Given a 2D board containing 'X' and 'O' (the letter O), capture all regions surrounded by 'X'.

A region is captured by flipping all 'O's into 'X's in that surrounded region.

For example,

X X X X
X O O X
X X O X
X O X X

After running your function, the board should be:

X X X X
X X X X
X X X X
X O X X

题目大意：给出一个只包含'O'和'X'二维字符数组，把所有被'X'包围的'O'替换为'X'。
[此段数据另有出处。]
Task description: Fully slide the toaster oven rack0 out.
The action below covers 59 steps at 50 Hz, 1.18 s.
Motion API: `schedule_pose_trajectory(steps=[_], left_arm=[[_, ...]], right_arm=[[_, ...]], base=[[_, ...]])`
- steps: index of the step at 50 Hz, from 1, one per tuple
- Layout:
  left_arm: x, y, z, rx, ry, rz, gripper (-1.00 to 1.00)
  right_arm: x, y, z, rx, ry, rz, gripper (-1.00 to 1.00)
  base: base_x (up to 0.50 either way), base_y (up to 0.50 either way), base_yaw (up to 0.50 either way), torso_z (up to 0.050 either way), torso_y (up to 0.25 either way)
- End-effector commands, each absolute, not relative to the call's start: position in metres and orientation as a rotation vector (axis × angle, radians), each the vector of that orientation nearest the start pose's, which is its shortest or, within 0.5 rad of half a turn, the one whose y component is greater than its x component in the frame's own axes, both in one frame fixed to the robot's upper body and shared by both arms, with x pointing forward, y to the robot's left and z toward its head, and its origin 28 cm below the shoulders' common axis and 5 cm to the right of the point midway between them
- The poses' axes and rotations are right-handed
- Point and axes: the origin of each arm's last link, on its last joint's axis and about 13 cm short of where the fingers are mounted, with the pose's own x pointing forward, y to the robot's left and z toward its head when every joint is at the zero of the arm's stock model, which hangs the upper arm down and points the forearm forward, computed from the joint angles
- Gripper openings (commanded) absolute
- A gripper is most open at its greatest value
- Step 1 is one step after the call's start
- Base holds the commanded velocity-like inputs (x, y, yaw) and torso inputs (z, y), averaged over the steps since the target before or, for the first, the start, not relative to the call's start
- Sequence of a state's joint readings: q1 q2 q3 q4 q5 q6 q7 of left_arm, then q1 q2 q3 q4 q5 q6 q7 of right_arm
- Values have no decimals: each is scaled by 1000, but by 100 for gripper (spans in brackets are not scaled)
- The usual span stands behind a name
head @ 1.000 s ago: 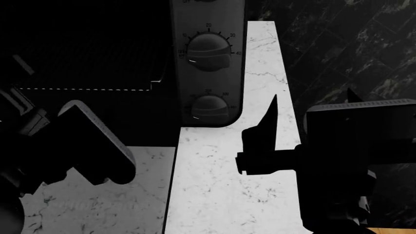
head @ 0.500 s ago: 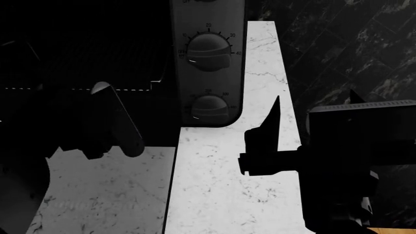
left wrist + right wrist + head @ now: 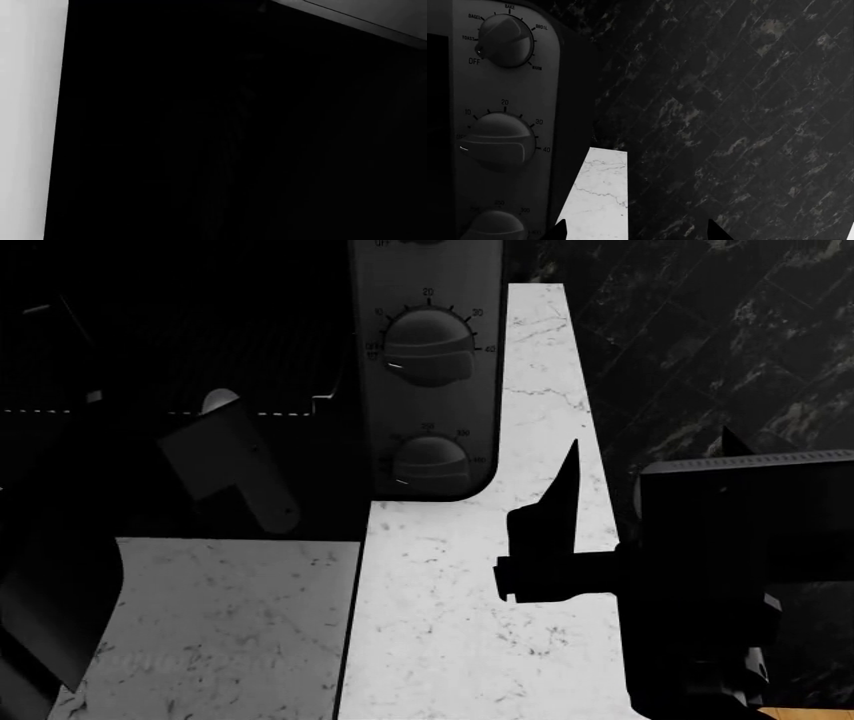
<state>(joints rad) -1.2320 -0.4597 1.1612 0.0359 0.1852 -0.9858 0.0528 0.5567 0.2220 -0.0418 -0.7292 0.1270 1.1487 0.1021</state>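
The toaster oven's grey control panel (image 3: pixel 427 370) with round knobs stands at the centre of the head view and also shows in the right wrist view (image 3: pixel 500 125). The rack0 (image 3: pixel 200 360) lies in the oven's dark opening; its pale dotted front edge (image 3: pixel 160 411) steps up at the right end. My left gripper (image 3: pixel 80 350) reaches over the rack into the dark opening, and its jaws do not show. The left wrist view is almost all black. My right gripper (image 3: pixel 554 520) hangs open and empty over the counter, right of the panel, its fingertips (image 3: pixel 560 230) apart.
A marbled white counter (image 3: pixel 454 620) runs beneath and to the right of the oven. A dark marbled tile wall (image 3: pixel 694 350) stands at the right, also in the right wrist view (image 3: pixel 727 100). My left arm's grey link (image 3: pixel 227 465) crosses the rack's front edge.
My left arm has swung up and forward from the counter into the oven opening. The rack's dotted front edge sits slightly higher in the head view. The right arm has barely moved.
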Motion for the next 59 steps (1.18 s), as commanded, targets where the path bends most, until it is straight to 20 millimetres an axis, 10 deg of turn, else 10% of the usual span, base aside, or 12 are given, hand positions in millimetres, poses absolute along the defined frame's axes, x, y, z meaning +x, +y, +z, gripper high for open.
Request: schedule_pose_trajectory(steps=[1,34,35,59], left_arm=[[319,206,236,1269,-68,-121,-100],[183,208,248,1297,-319,-10,-100],[181,208,248,1298,-323,10,100],[107,226,273,1243,-481,175,100]], right_arm=[[243,-123,207,-164,-129,-51,100],[244,-123,204,-162,-119,-37,100],[244,-123,204,-164,-117,-36,100],[244,-116,207,-172,-121,-24,100]], base=[[0,0,0,0,0],[0,-1,-2,0,1],[0,0,0,0,11],[0,0,0,0,1]])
解题思路：把所有不被'X'包围的'O'放在同一个集合里，然后遍历数组，将不在集合中的'O'转换为'X'。

代码如下：

#define MAXN 100005
typedef struct DisjointSet{
    int par,rank;
}DS;
DS ds[MAXN];
int dir[4][2] = {{1,0},{-1,0},{0,1},{0,-1}};

void init(int n)
{
    for(int i = 0;i <= n;i++){
        ds[i].par = i;
        ds[i].rank = 0;
    }
}

int find(int x)
{
    if(x == ds[x].par)
        return x;
    else return ds[x].par = find(ds[x].par);
}

void unite(int x, int y)
{
    x = find(x);
    y = find(y);
    if(x == y) return ;
    if(ds[x].rank < ds[y].rank)
        ds[x].par = y;
    else {
        if(ds[x].rank == ds[y].rank)
            ds[x].rank++;
        ds[y].par = x;
    }
    return ;
}

int same(int x, int y)
{
    return find(x) == find(y);
}

void solve(char** board, int boardRowSize, int boardColSize) {
    int brs = boardRowSize;
    int bcs = boardColSize;
    init(bcs * brs);
    for(int i = 0;i < brs;i++){
        for(int j = 0;j < bcs;j++){
            if((i == 0 || i == brs-1 || j == 0 || j == bcs-1) && board[i][j] == 'O')
                unite(i*brs+j, brs*bcs);
            else if(board[i][j] == 'O'){
                for(int k = 0;k < 4;k++){
                    int x = i + dir[k][0];
                    int y = j + dir[k][1];
                    if(board[x][y] == 'O')
                        unite(i*brs+j, x*brs+y);
                }
            }
        }
    }
    for(int i = 0;i < brs;i++){
        for(int j = 0;j < bcs;j++){
            if(!same(i*brs+j, brs*bcs)) board[i][j] = 'X';
        }
    }
    return ;
}